Serial Murderer as an Argument For Capital Punishment

Hearings last week in the case of Anatoly Onopriyenko, charged with 52 murders in the first degree committed in the territory of Ukraine, took place in the largest courtroom of Zhytomyr Oblast Court. The latter-day history of Ukraine and other countries now generally referred to as civilized knows no precedent. Present in the audience were some 200 persons, among them dozens of reporters and foreign journalists. Onopriyenko is accused of offenses under 13 articles of the Criminal Code, but mostly murder. Legal formulations include organizing a gang, banditry, murder in the first degree, armed assault, robbery, etc.
Ruslan Moshkovsky, his defense counsel, considers the trial not only criminal, but also sociopolitical, because the crimes his client is charged with were facilitated by the modern condition of Ukrainian society. Mr. Moshkovsky champions the moratorium on capital punishment, saying that Anatoly Onopriyenko deep in his heart expects no mercy from the court and can only hope for a miracle (or maybe that same moratorium). The defense counsel receives Hr 17 for each day of the trial.
Anatoly Onopriyenko was born in 1959 in Zhytomyr oblast. His mother died when he was three and his father had been living elsewhere. At first he and his elder brother lived with their grandmother, but at seven Anatoly was enrolled in a boarding school (here that means a glorified orphanage - Ed.). Later he studied for two years at a forestry school, was drafted into the army, then studied at a merchant marine school in Odesa, whereupon he sailed overseas. He lived in a common law marriage with Iryna L. He worked for a fire brigade in Dnipropetrovsk and almost became head of a local Party cell. Then his son Taras was born, and in 1989 Anatoly disappeared and never returned (it was established that after this he never worked anywhere in Ukraine).

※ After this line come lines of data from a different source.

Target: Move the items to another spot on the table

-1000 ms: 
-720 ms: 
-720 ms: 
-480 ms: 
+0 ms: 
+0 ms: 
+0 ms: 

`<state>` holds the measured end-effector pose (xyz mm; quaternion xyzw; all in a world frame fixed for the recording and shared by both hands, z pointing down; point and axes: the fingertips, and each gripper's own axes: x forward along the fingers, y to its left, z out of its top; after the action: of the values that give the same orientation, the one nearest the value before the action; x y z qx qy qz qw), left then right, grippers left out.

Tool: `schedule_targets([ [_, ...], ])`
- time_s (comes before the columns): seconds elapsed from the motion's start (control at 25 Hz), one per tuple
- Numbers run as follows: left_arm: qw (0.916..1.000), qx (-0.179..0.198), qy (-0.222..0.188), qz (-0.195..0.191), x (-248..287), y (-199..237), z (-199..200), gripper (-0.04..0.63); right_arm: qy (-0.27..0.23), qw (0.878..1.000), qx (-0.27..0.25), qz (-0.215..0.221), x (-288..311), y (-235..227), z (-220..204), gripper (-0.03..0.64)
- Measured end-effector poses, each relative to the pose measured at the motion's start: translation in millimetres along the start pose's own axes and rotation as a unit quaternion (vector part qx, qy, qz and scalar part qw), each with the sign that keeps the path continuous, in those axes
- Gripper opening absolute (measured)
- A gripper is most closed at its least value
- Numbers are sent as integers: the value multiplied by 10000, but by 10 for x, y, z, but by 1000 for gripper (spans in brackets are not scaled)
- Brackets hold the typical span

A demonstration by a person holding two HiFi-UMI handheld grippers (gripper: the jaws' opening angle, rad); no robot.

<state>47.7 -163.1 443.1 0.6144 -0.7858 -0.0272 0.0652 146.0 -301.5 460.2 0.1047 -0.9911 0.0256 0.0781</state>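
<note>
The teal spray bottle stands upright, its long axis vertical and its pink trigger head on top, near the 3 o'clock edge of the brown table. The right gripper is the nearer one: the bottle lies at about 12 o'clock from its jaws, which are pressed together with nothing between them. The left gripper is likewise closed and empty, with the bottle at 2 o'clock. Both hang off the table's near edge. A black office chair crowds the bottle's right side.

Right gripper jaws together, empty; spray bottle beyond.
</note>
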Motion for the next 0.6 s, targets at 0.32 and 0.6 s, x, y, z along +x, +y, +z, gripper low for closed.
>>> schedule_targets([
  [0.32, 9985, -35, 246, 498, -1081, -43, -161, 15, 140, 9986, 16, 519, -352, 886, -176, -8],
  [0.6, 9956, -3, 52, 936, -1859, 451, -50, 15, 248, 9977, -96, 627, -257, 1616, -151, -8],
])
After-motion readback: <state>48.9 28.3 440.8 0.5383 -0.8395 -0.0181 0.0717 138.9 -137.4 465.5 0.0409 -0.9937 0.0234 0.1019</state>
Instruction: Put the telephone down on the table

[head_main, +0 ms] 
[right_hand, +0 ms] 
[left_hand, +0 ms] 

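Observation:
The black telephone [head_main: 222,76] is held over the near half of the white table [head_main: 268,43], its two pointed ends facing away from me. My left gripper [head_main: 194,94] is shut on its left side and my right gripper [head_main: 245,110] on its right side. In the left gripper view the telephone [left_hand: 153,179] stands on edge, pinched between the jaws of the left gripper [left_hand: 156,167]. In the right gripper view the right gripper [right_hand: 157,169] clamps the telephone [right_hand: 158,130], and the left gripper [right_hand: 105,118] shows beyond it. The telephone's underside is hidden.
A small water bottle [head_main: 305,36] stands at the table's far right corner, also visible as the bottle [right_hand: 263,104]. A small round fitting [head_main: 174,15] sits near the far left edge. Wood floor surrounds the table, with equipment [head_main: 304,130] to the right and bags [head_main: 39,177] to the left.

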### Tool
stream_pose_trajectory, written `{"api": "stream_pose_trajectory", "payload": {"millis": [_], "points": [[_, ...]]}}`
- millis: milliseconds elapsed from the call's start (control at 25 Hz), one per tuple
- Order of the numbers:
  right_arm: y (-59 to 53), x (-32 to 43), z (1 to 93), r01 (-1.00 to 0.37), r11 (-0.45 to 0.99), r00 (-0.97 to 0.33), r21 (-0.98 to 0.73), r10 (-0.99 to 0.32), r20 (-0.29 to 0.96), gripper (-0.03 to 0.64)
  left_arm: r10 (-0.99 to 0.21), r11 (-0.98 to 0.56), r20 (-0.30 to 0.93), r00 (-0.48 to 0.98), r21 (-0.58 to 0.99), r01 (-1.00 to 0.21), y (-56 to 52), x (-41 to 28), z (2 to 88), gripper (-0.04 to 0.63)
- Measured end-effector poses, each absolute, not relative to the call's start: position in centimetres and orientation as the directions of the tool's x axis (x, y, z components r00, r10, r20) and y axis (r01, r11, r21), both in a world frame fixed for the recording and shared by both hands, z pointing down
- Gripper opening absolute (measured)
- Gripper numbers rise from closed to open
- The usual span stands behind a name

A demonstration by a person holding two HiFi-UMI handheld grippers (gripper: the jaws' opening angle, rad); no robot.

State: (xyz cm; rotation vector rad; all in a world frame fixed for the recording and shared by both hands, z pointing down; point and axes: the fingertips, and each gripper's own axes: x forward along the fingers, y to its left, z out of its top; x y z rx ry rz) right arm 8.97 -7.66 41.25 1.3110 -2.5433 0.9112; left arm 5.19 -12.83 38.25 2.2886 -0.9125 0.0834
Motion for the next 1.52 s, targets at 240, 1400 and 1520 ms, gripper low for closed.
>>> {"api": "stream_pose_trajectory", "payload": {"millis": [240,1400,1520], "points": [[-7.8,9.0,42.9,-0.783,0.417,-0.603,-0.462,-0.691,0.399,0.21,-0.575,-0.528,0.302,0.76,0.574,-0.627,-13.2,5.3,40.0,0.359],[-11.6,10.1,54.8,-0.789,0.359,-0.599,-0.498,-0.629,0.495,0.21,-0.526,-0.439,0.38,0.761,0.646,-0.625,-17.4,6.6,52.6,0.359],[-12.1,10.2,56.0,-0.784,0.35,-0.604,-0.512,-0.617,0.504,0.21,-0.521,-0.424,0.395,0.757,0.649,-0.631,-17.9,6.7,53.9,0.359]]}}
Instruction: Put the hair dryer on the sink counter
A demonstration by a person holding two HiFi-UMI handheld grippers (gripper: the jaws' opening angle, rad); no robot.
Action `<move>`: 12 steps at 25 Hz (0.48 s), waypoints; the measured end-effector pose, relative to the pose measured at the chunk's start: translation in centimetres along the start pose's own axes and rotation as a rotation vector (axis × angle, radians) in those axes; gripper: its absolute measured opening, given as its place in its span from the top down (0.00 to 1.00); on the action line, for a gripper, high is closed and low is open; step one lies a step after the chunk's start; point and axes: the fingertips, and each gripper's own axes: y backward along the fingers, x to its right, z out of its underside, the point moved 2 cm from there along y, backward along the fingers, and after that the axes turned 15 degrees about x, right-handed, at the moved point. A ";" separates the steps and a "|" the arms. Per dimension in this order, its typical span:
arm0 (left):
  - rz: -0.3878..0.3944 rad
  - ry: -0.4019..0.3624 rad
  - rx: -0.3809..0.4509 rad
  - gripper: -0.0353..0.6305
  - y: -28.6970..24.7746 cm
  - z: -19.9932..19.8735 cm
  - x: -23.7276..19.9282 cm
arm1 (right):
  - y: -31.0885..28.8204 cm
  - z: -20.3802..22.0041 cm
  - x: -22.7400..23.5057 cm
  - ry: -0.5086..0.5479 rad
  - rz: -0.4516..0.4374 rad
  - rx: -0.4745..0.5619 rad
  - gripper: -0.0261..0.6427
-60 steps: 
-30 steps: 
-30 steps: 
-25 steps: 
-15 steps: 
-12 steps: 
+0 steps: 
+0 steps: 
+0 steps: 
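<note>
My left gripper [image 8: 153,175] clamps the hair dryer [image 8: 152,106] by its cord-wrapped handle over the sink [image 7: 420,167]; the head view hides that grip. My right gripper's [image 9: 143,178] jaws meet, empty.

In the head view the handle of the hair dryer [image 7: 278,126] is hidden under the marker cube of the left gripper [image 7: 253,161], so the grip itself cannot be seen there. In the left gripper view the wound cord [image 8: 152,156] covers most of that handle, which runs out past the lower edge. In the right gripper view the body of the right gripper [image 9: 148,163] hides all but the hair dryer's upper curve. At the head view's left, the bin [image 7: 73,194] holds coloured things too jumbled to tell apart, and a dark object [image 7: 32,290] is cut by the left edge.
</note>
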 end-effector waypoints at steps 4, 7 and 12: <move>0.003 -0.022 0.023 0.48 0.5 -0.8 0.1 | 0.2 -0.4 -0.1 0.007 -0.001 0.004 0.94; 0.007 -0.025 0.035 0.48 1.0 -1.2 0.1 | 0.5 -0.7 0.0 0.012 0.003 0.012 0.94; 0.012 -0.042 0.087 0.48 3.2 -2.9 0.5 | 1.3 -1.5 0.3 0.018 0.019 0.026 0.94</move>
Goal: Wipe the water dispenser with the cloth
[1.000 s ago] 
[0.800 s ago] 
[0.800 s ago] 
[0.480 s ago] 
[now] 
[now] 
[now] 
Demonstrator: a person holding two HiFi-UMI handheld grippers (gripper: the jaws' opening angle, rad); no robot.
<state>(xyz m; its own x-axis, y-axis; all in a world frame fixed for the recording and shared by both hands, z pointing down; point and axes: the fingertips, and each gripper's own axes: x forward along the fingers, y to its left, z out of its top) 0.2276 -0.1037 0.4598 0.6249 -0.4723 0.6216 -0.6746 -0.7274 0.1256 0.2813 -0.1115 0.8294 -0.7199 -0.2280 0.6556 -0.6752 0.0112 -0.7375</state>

In fact, 1989 saw the first of a series of murders to which Onopriyenko has confessed. First in Synelnykove rayon, Dnipropetrovsk oblast, he shot and robbed the Melnykov married couple in their own car parked on a highway. Two more series followed in July and August that same year: seven persons robbed and murdered. The third one almost cost him his freedom; he could hardly shake off a militia patrol in hot pursuit. He decided to spend some time abroad until things blew over. He left Ukraine in early 1990, visiting Germany, Austria, and other countries. While abroad he was arrested for theft and other offenses, spending three months in jail, until 1994 when he was deported to Ukraine. He started his second round of serial murders in October-November 1995, shooting and robbing people for about five months, claiming 43 lives.
All told, Anatoly Onopriyenko murdered 52 persons, including ten children,
the youngest being three months and the oldest 11 years old.